■ **REQUIRED WORK**
Beneath this instruction is a block of data; output from it exactly the lines that run from the one containing "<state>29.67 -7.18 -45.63" through the one containing "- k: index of", inclusive.

Stored items:
- - -
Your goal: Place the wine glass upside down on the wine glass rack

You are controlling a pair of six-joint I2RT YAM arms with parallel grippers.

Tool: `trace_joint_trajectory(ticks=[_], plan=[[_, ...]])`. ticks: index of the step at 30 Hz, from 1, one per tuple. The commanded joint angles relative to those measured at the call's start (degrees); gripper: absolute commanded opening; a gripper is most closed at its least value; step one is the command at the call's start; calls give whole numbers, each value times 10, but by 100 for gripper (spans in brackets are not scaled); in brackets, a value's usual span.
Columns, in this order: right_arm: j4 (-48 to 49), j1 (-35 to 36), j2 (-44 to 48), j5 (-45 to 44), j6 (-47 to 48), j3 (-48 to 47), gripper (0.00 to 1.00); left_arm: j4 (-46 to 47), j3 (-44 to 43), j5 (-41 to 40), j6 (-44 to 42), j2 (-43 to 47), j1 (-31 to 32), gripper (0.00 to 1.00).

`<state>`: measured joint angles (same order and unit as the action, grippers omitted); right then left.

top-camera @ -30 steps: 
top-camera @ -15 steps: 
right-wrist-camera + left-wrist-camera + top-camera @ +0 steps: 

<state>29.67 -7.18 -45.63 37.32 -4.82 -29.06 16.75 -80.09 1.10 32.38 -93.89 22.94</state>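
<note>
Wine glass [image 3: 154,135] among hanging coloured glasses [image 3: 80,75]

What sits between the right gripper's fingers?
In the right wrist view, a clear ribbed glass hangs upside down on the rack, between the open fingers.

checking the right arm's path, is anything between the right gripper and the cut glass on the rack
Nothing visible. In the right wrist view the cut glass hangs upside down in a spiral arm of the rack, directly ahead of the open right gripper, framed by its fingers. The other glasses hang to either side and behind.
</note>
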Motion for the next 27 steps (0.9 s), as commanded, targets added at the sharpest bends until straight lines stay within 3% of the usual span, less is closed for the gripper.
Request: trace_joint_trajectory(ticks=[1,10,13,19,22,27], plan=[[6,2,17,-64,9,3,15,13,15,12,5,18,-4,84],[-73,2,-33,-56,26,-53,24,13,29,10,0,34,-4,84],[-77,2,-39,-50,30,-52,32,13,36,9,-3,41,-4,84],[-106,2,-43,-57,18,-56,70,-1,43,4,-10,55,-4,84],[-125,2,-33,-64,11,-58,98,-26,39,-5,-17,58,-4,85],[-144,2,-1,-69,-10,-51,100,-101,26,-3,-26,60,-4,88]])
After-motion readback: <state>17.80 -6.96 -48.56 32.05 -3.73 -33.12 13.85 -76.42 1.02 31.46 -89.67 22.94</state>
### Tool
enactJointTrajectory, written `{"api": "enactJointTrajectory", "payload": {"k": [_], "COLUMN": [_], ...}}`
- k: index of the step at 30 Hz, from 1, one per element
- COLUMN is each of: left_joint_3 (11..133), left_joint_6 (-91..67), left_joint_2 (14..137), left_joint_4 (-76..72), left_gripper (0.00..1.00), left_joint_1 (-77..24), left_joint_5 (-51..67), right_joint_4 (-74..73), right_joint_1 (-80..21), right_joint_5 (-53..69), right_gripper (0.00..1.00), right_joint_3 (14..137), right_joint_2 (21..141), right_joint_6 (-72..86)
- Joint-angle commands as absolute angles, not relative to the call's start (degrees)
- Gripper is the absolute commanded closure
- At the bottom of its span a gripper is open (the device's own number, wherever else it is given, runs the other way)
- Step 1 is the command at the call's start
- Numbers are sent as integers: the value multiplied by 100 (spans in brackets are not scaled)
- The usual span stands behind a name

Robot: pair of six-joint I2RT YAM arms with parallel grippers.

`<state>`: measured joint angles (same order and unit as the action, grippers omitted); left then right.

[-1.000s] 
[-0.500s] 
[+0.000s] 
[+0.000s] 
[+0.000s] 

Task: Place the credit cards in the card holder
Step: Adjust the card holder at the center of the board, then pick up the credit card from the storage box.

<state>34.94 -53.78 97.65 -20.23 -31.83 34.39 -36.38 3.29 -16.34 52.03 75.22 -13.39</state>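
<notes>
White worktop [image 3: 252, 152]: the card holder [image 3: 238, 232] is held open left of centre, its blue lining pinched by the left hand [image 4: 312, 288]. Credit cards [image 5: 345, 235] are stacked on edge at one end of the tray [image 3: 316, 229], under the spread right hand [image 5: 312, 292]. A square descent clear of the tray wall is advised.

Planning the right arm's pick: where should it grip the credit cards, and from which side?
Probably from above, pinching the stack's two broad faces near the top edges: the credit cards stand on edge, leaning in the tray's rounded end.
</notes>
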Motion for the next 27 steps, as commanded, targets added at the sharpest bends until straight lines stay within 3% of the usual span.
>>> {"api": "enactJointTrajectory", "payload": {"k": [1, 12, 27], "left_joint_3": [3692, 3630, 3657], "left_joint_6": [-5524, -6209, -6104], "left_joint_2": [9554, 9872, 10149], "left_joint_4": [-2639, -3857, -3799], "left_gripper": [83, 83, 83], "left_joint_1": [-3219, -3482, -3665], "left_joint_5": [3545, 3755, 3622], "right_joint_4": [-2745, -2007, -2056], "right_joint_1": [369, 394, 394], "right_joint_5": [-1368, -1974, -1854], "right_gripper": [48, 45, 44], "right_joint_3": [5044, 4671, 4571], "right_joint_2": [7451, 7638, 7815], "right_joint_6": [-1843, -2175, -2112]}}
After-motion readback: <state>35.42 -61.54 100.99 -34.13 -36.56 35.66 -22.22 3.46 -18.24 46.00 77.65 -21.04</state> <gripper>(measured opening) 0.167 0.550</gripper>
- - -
■ **FINAL ANSWER**
<state>29.67 -7.18 -45.63 37.32 -4.82 -29.06 16.75 -80.09 1.10 32.38 -93.89 22.94</state>
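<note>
Wine glass [image 3: 154,135] among hanging coloured glasses [image 3: 80,75]

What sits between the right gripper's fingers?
In the right wrist view, a clear ribbed glass hangs upside down on the rack, between the open fingers.

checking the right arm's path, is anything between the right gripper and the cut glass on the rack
Nothing visible. In the right wrist view the cut glass hangs upside down in a spiral arm of the rack, directly ahead of the open right gripper, framed by its fingers. The other glasses hang to either side and behind.
</note>
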Motion for the next 27 steps (0.9 s), as commanded, targets added at the sharpest bends until straight lines stay within 3% of the usual span, less is closed for the gripper.
Request: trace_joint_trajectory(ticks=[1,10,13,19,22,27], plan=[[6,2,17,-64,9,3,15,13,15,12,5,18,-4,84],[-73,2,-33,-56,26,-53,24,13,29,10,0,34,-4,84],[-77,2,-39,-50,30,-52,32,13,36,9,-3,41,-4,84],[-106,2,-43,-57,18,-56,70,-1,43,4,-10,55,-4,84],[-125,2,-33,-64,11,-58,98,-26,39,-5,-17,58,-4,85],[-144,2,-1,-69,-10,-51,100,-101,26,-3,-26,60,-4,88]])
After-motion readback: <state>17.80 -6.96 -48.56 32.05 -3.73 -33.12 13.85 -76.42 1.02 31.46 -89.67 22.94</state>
### Tool
enactJointTrajectory, written `{"api": "enactJointTrajectory", "payload": {"k": [_], "COLUMN": [_], ...}}`
- k: index of the step at 30 Hz, from 1, one per element

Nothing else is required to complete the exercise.